Ей снилась комната с бело-синими стенами. В комнате не было ничего, кроме четырех коек с железными спинками. Две из них были пусты, на одной спал кто-то, накрытый с головой одеялом, а на последней, у окна, лежала женщина с безумно знакомым лицом. Ее глаза были закрыты, но было видно, как дрожат и двигаются глазные яблоки под тонкой кожей век. Присмотревшись внимательнее, Саша увидела, что женщина привязана к койне тонкими ремнями так, что даже если захочет – не сможет пошевелиться.
Дверь в комнату открылась, и в нее вошли двое мужчин в белых халатах. Лицо первого – круглое, дородное, с маленькими аккуратными усиками, было ей незнакомо, а вот лицо второго… На секунду встретившись с ним взглядом, Саша задохнулась от нахлынувшего на нее ужаса и села на кровати.
========== 5. Пробуждение ==========
Просыпалась Зофка с трудом.
Первым пришло ощущение собственного тела – усталая тяжесть, слабость в конечностях, тошнота в пустом желудке, боль в пересохшем горле… Потом – запахи.
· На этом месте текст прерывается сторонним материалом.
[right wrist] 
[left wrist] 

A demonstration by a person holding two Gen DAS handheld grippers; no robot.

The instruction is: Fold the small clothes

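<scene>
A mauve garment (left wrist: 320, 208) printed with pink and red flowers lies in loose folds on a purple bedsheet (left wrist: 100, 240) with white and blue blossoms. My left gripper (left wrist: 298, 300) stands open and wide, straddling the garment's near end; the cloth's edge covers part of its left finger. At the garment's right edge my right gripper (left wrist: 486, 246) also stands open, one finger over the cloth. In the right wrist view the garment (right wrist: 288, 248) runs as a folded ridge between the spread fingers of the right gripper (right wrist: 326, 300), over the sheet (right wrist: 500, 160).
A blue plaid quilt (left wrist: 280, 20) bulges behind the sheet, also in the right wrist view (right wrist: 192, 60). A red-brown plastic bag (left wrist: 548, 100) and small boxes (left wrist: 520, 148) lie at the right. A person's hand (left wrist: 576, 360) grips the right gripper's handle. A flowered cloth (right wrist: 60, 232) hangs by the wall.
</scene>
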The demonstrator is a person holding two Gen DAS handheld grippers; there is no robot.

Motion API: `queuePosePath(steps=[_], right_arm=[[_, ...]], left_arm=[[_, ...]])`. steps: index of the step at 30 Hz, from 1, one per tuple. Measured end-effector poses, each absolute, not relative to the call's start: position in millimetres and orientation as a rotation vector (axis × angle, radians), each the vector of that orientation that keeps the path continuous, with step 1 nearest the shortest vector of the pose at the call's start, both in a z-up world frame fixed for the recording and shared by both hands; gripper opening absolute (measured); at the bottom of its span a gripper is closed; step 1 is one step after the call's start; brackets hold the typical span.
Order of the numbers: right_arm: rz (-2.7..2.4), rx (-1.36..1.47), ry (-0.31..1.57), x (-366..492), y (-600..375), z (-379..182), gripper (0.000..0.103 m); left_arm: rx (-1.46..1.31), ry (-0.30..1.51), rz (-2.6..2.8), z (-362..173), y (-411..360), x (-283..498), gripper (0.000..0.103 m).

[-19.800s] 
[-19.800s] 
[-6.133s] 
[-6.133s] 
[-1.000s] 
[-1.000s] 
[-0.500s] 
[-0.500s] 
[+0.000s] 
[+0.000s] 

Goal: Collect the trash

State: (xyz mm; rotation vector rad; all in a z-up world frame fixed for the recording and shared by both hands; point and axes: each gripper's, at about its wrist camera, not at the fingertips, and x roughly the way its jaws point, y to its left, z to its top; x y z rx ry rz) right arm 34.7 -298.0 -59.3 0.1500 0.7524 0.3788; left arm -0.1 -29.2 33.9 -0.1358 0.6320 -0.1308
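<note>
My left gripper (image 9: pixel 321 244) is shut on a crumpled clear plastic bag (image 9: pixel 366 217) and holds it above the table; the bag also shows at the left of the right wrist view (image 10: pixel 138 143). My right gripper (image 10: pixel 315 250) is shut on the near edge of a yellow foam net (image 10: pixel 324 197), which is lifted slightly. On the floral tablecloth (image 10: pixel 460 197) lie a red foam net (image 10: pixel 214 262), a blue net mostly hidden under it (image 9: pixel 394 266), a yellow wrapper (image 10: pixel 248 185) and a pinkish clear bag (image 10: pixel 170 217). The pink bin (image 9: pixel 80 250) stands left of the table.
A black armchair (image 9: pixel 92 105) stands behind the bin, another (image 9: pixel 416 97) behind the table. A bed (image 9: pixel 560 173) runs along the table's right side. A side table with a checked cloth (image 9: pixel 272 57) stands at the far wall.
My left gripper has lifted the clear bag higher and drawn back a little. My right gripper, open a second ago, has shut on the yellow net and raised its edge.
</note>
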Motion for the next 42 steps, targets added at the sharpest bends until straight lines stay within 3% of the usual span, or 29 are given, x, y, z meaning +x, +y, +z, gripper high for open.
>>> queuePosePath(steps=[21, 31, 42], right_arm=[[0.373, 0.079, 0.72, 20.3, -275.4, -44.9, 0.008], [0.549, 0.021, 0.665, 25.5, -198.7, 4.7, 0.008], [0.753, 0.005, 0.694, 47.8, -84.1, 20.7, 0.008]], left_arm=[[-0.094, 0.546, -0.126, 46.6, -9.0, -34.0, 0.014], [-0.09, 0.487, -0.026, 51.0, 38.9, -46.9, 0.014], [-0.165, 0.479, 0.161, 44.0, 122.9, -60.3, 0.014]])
Спирта, медицинских препаратов, хозяйственного мыла, казённых простыней не первой свежести, собственного пота… Наконец, третьим навалилось ощущение окружающего пространства. И вот оно-то окончательно привело её в чувство.
Зофка попыталась разлепить ссохшиеся от долгого сна ресницы, и после нескольких попыток ей это удалось. Но тут же испугалась – перед глазами плавало белёсое ничто. Ей понадобилось несколько секунд, чтобы понять, что это ничто на самом деле – простыня, которой она была накрыта с головой.
Почему-то с головой.
Буквально заставляя себя шевелить негнущимися, затёкшими после долгого лежания в одной позе конечностями, она подняла руку и кое-как содрала ткань с лица, жадно вдыхая воздух помещения, наполненный теми же отголосками запахов медицинских препаратов и больницы, но хотя бы свежий.
Перед глазами белел потолок, крашеные в серый цвет стены оттеняли его белизну, заставляя почти светиться. Медленно переведя взгляд, она сощурилась от яркого дневного света, лившегося через лишённые каких-либо занавесок окна. Железная кровать с продавленным матрасом, на которой она лежала, стояла около стены, дальше, зияя дырами в пружинном дне, не накрытом матрасами, пустовали ещё две такие же. Четвёртая же была занята - на ней лицом к стене полулежала женщина. Женщина, которая, возможно, могла дать ответы на вопросы, возникающие у Зофки по мере того, как она приходила в себя.
Попытавшись подняться на кровати, она с ужасом ощутила, что не может этого сделать – просто не чувствует своего тела. Минута текла за минутой, а женщина все пыталась заставить пошевелиться свои затекшие руки и ноги. Хотелось надеяться, что затекшие…
Попытавшись пошевелиться чуть активнее, она почувствовала резкую боль и заметила повязку на правой голени. В очень характерном месте – там обычно образовываются пролежни, если долго лежать без движения.
Наконец, путем титанического усилия, она кое-как смогла приподняться на кровати и с недоумением и страхом попыталась оглядеть себя – похудевшую, непривычно бледную, с синяками на руках и ногах.
Будучи врачом, она могла с лёгкостью определить – это явно были следы от уколов, капельниц… и не только. Вот эти образовались от слишком сильного сжатия чьих-то пальцев, а эти, окружённые натёртостями и следами от заживших совсем недавно болячек, - скорее всего, следы от ремней.
Её что, привязывали?! Но зачем? Кому это было нужно? Кто…
Перед глазами внезапно встало знакомое лицо. Округлое, с издевательски идеальными немецкими усиками и цепкими тёмными глазами. Лицо того доктора, что как-то раз зашёл в барак, что служил обиталищем новым узницам Освенцима.
Он прошёлся по рядам двухэтажных, грубо сколоченных из занозистых досок коек, кое-как укрытых тряпьём, то бросая на женщин беглый взгляд, то приглядываясь к некоторым внимательнее. А затем он отдал приказ, и комендант барака – высокий, под два метра, и даже по-своему красивый немец с гладко выбритым лицом и светло-русыми волосами, подстриженными по армейскому образцу, – на ломаном русском приказал женщинам выстроиться в шеренгу в середине барака.